Dans cette décennie marquée par la migration des productions sérielles, feuilletonnesques ou autres vers les plateformes de streaming vidéo, nous avons assisté à une explosion du nombre de programmes à l’international – les meilleurs séries contemporaines ne viennent plus nécessairement de l’autre côté de l’Atlantique – à un bouleversement du calendrier fictionnel habituel, puisque de nouvelles séries sont disponibles 12 mois par an et à des changements de consommation de la part des téléspectateurs aux 4 coins du globe.
Pourtant, des candidates au titre de série culte, il y en a quelques-unes, pas vraiment moins qu’avant, mais écrites, réalisées et produites différemment. Parmi les remplaçantes potentielles, il y a quelques descendantes made in HBO, comme Westworld, sublime mais trop alambiquée pour le public pour être populaire, le phénomène Stranger Things, plus populaire mais qui croule sous le poids de références eighties trop évidentes d’une part, et d’autre part la série n’est pas achevée au moment de la rédaction de cet article, ou sa fausse version allemande, Dark, entortillée mais passionnante de bout en bout. Ces deux dernières illustrent bien le savoir-faire Netflix qui fut la première plateforme à proposer le plus souvent des séries dans leur globalité. D’où le terme binge-watching !

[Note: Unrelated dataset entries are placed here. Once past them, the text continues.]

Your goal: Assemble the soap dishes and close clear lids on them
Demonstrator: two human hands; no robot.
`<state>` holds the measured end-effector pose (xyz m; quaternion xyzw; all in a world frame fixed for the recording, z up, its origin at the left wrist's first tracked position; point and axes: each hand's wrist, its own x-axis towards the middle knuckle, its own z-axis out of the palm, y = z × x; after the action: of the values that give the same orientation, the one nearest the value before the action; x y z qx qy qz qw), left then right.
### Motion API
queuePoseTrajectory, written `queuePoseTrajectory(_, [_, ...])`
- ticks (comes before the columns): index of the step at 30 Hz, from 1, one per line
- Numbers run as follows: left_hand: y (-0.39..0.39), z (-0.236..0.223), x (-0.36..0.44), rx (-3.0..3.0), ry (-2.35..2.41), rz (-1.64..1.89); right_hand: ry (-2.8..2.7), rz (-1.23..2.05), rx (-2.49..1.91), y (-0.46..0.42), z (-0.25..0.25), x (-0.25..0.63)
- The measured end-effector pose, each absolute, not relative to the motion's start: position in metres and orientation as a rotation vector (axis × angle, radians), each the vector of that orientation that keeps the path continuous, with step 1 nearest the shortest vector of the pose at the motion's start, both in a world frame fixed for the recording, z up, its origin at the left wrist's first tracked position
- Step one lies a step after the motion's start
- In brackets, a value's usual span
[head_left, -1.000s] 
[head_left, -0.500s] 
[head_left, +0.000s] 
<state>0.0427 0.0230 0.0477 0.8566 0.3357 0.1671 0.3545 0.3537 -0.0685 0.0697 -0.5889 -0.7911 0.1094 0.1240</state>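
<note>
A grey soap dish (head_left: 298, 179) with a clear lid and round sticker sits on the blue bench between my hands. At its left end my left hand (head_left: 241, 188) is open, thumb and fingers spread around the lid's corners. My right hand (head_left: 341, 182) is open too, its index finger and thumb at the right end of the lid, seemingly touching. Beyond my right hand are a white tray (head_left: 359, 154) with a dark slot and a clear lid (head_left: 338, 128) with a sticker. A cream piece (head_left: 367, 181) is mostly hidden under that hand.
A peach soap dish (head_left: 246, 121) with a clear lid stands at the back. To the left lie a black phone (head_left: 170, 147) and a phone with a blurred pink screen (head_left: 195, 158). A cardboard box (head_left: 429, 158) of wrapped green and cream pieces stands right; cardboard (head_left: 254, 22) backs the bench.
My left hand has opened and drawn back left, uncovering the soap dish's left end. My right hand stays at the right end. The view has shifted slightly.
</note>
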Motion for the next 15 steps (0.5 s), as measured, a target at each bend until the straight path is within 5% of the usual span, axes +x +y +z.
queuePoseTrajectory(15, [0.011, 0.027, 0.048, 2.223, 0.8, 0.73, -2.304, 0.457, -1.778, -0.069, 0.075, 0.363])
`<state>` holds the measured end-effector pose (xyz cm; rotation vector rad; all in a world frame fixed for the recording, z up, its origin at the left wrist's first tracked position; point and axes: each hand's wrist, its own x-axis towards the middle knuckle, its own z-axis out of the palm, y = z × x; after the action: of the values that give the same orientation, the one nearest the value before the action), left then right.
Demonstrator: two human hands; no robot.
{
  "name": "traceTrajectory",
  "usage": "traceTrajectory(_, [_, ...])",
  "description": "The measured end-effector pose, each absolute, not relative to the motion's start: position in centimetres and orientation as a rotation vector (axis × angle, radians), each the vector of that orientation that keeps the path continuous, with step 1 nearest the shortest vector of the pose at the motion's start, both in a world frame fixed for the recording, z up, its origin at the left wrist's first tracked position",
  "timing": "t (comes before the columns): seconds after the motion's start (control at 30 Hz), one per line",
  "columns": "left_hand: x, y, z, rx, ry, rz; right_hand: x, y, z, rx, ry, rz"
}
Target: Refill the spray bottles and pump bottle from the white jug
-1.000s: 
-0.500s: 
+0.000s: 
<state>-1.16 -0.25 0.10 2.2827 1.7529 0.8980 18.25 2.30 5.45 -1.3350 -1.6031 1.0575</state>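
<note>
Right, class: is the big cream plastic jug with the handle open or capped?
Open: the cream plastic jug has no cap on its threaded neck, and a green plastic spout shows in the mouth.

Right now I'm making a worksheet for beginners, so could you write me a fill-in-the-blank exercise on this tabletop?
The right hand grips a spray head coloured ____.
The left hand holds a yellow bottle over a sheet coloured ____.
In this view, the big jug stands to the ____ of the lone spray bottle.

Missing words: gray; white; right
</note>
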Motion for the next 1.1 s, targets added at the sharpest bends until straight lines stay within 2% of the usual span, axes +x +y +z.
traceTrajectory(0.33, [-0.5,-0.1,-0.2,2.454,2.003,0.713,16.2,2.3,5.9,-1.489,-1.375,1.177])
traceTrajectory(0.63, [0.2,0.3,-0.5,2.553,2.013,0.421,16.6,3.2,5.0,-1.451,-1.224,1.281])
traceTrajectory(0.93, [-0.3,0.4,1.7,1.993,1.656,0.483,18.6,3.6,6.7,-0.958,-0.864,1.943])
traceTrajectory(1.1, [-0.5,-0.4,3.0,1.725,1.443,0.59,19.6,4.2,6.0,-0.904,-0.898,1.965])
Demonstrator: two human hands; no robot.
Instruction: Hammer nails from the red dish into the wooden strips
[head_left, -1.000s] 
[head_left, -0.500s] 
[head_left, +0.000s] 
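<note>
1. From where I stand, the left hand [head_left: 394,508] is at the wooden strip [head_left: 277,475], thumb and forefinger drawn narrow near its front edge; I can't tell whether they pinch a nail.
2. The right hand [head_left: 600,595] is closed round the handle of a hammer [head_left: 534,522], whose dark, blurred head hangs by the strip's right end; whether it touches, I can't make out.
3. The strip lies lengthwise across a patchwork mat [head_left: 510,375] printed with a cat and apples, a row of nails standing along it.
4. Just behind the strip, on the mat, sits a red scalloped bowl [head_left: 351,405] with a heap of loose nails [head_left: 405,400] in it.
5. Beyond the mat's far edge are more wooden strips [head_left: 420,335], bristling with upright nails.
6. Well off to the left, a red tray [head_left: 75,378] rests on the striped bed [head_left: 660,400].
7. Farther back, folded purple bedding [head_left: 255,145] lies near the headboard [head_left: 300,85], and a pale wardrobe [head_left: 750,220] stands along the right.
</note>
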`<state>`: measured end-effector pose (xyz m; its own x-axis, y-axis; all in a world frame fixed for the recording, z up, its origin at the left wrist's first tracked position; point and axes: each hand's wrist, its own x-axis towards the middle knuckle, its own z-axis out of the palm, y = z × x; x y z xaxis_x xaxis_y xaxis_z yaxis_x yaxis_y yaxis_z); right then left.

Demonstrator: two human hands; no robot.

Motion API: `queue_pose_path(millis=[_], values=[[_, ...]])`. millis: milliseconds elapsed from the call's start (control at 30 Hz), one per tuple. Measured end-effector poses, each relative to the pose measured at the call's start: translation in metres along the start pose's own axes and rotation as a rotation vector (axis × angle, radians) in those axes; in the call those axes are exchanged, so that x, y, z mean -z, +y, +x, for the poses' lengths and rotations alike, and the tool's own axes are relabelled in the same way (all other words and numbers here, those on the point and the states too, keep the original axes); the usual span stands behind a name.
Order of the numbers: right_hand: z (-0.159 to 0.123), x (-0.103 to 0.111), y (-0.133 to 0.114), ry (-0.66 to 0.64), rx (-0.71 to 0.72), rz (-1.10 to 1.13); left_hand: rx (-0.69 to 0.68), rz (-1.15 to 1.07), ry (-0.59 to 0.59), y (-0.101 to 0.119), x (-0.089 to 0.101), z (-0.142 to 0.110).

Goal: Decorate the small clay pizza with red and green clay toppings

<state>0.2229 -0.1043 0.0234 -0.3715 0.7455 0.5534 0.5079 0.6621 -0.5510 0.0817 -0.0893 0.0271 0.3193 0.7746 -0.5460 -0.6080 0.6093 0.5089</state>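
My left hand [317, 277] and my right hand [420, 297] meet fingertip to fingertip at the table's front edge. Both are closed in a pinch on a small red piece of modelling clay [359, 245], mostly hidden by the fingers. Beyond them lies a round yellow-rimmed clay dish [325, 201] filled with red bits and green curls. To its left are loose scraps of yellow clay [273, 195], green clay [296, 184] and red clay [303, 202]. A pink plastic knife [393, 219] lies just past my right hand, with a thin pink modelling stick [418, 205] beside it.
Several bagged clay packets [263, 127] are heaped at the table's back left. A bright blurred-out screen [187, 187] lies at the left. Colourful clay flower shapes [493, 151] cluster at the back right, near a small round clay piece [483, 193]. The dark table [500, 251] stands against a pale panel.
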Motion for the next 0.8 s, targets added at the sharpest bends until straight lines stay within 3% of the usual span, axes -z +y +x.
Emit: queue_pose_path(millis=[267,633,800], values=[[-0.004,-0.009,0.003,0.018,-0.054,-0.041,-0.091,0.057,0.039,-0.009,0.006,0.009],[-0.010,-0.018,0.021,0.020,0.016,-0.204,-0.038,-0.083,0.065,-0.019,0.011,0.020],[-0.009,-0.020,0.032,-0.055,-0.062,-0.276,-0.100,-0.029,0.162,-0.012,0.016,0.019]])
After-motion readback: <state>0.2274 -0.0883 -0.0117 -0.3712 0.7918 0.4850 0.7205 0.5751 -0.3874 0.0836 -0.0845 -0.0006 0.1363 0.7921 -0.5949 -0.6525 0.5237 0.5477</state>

Il y en d’autres, beaucoup plus récentes, qui deviendront des séries cultes plus tard : certaines séries « parfaites » du catalogue Apple TV, parmi lesquels Severance ou Ted Lasso, quelques « belles anglaises » comme Peaky Blinders, dont on attend un film de conclusion, ou la sous-estimée Utopia, recopiée par David Fincher pour Amazon Prime, les nouvellement adaptés – Fallout, The Last of Us, Silo ou Tales from the Loop – ou dans le genre « sa Majesté des mouches » Yellowjackets, que personne n’a vu en dehors des abonnés de Canal+ (ou Paramount+ en décalé).
Alors, dans un contexte où les plateformes de streaming vidéo ont fini par démoder les bonnes vieilles chaînes de télévision traditionnelles et pourraient même causer leur arrêt de mort, penchons-nous sur l’une des représentantes du modèle de la « Peak TV » sous le feu des projecteurs médiatiques avec la diffusion sur Paramount+ de sa troisième saison, celle qu’on présente comme la digne héritière de la série Lost, les disparus, alias From.
Alors méconnus du grand public, les frères Duffer – les auteurs de Stranger Things – travaillent aux côtés de l’écrivain Blake Crouch et du réalisateur Night Shyamalan sur l’adaptation télévisuelle des romans du premier, Wayward Pines.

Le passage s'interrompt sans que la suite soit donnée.